Aim of the task » Excluding pictures, retype the line with "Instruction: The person" and each line that follows it to the end of the data below, word for word.

Collected material »

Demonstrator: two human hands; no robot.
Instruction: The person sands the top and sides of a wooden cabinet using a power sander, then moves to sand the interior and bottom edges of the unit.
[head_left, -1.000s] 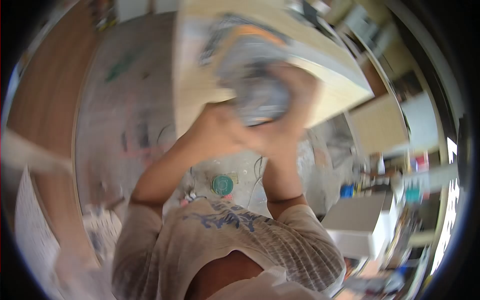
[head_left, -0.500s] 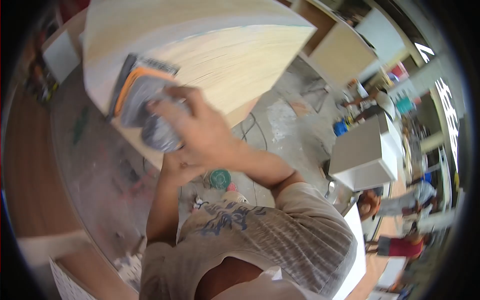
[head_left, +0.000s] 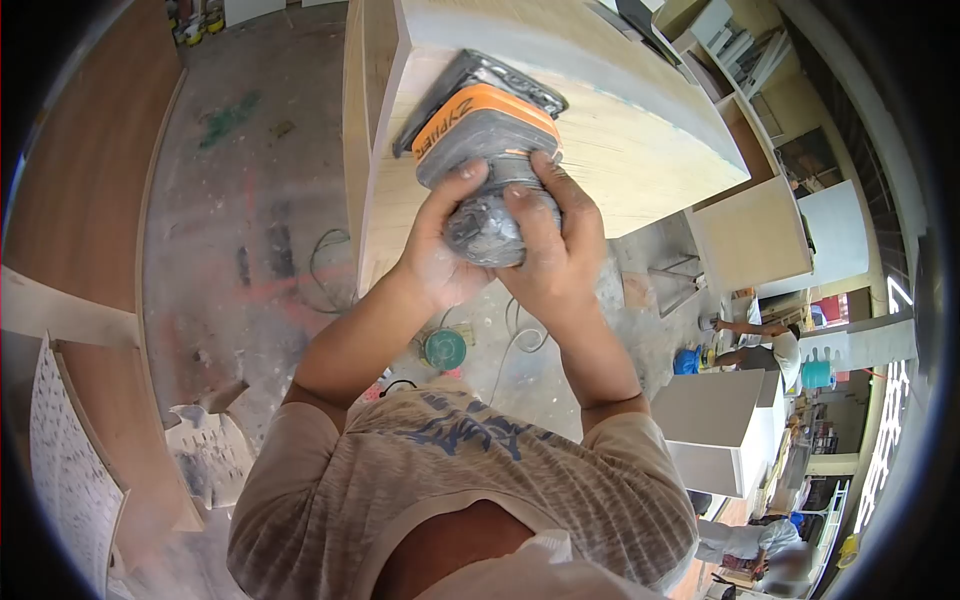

Result of this exercise »
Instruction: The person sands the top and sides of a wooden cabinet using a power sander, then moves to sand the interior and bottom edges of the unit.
[head_left, -1.000s] 
[head_left, -0.500s] 
[head_left, +0.000s] 

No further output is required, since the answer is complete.